I do believe there’s a legitimate, albeit small, chance that we solve corrigibility or find its “core” this week. Nonetheless, I think it’s of great value to be able to make actual progress on alignment issues as a community and to figure out how to do that better. Additionally, it’s immensely valuable to have an alignment topic post include a literature review, the community's up-to-date thoughts, and possible future research directions to pursue. I also believe a collaborative project like this will put several community members on the same page as far as terminology and gears-level models.
I explicitly commit to 3 weeks of this (so corrigibility this week and two more the next two weeks).
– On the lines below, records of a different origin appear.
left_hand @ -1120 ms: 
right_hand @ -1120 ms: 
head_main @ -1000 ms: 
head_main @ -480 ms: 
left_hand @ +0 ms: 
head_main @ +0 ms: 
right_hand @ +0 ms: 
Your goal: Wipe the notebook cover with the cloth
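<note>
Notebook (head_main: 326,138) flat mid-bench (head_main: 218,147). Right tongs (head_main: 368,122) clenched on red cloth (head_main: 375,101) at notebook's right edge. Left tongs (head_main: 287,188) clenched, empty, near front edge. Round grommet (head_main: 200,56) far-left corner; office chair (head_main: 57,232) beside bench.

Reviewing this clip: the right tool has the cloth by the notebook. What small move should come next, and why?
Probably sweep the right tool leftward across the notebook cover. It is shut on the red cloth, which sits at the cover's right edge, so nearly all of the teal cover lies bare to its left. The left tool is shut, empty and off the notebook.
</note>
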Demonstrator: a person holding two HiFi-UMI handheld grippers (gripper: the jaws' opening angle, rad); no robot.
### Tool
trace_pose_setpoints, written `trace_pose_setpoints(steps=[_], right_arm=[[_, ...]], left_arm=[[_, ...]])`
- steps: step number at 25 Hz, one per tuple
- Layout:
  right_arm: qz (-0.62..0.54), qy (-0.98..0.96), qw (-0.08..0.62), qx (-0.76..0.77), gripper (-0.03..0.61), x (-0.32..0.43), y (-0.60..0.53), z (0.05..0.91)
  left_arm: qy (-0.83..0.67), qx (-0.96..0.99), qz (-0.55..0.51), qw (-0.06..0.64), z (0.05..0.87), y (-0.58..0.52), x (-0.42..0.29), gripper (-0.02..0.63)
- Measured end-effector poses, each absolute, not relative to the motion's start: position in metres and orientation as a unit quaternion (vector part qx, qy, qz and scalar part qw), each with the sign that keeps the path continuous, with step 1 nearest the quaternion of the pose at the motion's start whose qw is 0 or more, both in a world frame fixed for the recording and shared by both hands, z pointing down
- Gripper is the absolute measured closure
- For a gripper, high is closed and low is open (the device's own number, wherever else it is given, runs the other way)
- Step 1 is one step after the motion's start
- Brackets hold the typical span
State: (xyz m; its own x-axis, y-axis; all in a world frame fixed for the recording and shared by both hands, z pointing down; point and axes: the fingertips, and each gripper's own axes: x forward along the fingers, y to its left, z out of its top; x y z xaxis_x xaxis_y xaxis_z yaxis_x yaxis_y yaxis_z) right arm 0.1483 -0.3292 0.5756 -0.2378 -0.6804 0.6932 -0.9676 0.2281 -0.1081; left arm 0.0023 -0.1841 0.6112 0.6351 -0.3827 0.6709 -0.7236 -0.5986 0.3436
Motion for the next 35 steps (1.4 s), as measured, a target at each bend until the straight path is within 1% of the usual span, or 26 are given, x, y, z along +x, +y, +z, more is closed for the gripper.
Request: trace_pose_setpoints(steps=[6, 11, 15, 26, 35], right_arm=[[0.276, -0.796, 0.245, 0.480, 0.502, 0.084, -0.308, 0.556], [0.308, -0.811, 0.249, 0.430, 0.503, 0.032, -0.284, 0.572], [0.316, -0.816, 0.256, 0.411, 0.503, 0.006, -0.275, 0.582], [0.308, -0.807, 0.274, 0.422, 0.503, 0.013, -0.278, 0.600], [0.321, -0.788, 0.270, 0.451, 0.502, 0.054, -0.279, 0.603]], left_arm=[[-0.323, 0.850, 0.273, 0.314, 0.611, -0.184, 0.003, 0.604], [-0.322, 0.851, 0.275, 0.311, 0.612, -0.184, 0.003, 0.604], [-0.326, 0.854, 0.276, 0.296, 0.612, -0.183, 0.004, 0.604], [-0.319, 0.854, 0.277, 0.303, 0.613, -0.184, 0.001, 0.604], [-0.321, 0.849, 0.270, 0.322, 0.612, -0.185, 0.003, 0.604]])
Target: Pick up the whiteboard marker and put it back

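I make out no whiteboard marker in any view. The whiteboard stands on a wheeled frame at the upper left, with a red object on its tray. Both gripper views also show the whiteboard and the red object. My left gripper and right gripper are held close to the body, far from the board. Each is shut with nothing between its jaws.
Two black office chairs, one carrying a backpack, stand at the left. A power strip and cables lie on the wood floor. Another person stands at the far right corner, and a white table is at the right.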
After that is Christmas and New Years, after which I may resume depending on how it goes.
Thanks to Alex Turner for reviewing a draft.
I've got a slightly terrifying hail mary "solve alignment with this one weird trick"-style paradigm I've been mulling over for the past few years which seems like it has the potential to solve corrigibility and a few other major problems (notably value loading without Goodharting, using an alternative to CEV which seems drastically easier to specify). There are a handful of challenging things needed to make it work, but they look to me maybe more achievable than other proposals which seem like they could scale to superintelligence I've read.
Realistically I am not going to publish it anytime soon given my track record, but I'd be happy to have a call with anyone who'd like to poke my models and try and turn it into something. I've had mildly positive responses from explaining it to Stuart Armstrong and Rob Miles, and everyone else I've talked to about it at least thought it was creative and interesting.
Cool, booked a call for later today.